● **WORK TASK**
Using the exact wording, repeat every line of the material.
======== DATA ========
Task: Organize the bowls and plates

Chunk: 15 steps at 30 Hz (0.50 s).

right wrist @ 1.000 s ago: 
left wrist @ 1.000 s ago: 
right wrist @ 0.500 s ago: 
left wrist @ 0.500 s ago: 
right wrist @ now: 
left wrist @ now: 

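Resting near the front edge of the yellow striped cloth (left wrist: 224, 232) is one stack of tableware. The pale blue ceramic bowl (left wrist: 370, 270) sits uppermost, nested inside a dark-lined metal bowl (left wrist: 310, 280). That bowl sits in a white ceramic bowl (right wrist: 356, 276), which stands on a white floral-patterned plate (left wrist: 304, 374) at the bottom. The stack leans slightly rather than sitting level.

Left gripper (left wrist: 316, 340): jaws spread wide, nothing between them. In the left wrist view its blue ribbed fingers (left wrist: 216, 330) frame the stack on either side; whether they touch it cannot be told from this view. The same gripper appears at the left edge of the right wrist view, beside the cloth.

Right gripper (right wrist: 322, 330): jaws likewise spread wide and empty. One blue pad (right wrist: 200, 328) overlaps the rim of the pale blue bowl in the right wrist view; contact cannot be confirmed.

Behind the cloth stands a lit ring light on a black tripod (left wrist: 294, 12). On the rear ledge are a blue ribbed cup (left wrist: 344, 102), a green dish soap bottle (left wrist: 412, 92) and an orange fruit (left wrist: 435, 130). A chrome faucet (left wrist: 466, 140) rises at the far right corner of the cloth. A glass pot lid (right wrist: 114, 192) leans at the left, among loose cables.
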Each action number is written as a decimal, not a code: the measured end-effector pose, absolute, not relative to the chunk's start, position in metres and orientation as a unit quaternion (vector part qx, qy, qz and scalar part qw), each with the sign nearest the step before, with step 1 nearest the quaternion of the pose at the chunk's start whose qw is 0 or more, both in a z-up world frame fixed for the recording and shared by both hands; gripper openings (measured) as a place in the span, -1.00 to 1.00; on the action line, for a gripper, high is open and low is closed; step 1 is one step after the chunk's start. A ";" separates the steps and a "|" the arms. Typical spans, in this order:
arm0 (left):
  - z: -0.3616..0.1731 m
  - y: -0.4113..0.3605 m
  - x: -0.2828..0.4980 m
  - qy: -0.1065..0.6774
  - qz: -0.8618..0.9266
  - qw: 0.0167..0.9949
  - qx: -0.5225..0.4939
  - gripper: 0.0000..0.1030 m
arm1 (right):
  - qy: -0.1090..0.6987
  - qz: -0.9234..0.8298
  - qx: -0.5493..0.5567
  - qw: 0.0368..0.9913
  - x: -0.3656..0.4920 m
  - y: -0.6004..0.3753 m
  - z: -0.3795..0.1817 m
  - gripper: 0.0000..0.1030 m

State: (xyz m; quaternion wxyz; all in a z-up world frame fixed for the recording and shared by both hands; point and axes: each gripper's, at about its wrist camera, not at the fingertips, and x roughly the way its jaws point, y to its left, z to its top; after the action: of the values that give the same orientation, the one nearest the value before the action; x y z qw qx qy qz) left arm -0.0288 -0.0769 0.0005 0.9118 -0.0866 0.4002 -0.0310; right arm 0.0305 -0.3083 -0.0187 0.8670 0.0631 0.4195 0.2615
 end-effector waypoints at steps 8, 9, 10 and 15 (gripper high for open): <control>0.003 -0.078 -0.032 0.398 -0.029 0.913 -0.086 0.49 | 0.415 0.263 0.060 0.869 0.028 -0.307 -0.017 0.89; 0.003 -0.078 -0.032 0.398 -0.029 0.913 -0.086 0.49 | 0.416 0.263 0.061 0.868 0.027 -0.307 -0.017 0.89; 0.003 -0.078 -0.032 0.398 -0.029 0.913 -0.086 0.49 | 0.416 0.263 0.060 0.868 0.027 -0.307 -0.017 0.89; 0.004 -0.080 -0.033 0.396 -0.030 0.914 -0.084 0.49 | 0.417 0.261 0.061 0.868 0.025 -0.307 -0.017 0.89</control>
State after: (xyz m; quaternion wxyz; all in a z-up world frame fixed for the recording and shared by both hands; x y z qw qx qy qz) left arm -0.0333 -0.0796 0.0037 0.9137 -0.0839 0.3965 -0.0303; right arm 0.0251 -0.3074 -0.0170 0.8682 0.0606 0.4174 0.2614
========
● **YOUR SOLUTION**
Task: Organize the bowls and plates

Chunk: 15 steps at 30 Hz (0.50 s).

right wrist @ 1.000 s ago: 
left wrist @ 1.000 s ago: 
right wrist @ 0.500 s ago: 
left wrist @ 0.500 s ago: 
right wrist @ now: 
left wrist @ now: 

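Resting near the front edge of the yellow striped cloth (left wrist: 224, 232) is one stack of tableware. The pale blue ceramic bowl (left wrist: 370, 270) sits uppermost, nested inside a dark-lined metal bowl (left wrist: 310, 280). That bowl sits in a white ceramic bowl (right wrist: 356, 276), which stands on a white floral-patterned plate (left wrist: 304, 374) at the bottom. The stack leans slightly rather than sitting level.

Left gripper (left wrist: 316, 340): jaws spread wide, nothing between them. In the left wrist view its blue ribbed fingers (left wrist: 216, 330) frame the stack on either side; whether they touch it cannot be told from this view. The same gripper appears at the left edge of the right wrist view, beside the cloth.

Right gripper (right wrist: 322, 330): jaws likewise spread wide and empty. One blue pad (right wrist: 200, 328) overlaps the rim of the pale blue bowl in the right wrist view; contact cannot be confirmed.

Behind the cloth stands a lit ring light on a black tripod (left wrist: 294, 12). On the rear ledge are a blue ribbed cup (left wrist: 344, 102), a green dish soap bottle (left wrist: 412, 92) and an orange fruit (left wrist: 435, 130). A chrome faucet (left wrist: 466, 140) rises at the far right corner of the cloth. A glass pot lid (right wrist: 114, 192) leans at the left, among loose cables.
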Each action number is written as a decimal, not a code: the measured end-effector pose, absolute, not relative to the chunk's start, position in metres and orientation as a unit quaternion (vector part qx, qy, qz and scalar part qw), each with the sign nearest the step before, with step 1 nearest the quaternion of the pose at the chunk's start whose qw is 0 or more, both in a z-up world frame fixed for the recording and shared by both hands; gripper openings (measured) as a place in the span, -1.00 to 1.00; on the action line, for a gripper, high is open and low is closed; step 1 is one step after the chunk's start. A ";" separates the steps and a "|" the arms. Typical spans, in this order:
arm0 (left):
  - z: -0.3616..0.1731 m
  - y: -0.4113..0.3605 m
  - x: -0.2828..0.4980 m
  - qy: -0.1065..0.6774
  - qz: -0.8618..0.9266
  - qw: 0.0167..0.9949
  - qx: -0.5225..0.4939
  - gripper: 0.0000..0.1030 m
arm1 (right):
  - qy: -0.1090..0.6987
  - qz: -0.9234..0.8298
  - qx: -0.5493..0.5567
  - qw: 0.0368..0.9913
  - x: -0.3656..0.4920 m
  - y: -0.6004..0.3753 m
  - z: -0.3795..0.1817 m
  - gripper: 0.0000..0.1030 m

State: (xyz m; quaternion wxyz; all in a z-up world frame fixed for the recording and shared by both hands; point and axes: each gripper's, at about its wrist camera, not at the fingertips, and x roughly the way its jaws point, y to its left, z to its top; after the action: of the values that give the same orientation, the one nearest the value before the action; x y z qw qx qy qz) left arm -0.0288 -0.0769 0.0005 0.9118 -0.0866 0.4002 -0.0310; right arm 0.0305 -0.3083 -0.0187 0.8670 0.0631 0.4195 0.2615
 end-effector waypoints at steps 8, 9, 10 and 15 (gripper high for open): <control>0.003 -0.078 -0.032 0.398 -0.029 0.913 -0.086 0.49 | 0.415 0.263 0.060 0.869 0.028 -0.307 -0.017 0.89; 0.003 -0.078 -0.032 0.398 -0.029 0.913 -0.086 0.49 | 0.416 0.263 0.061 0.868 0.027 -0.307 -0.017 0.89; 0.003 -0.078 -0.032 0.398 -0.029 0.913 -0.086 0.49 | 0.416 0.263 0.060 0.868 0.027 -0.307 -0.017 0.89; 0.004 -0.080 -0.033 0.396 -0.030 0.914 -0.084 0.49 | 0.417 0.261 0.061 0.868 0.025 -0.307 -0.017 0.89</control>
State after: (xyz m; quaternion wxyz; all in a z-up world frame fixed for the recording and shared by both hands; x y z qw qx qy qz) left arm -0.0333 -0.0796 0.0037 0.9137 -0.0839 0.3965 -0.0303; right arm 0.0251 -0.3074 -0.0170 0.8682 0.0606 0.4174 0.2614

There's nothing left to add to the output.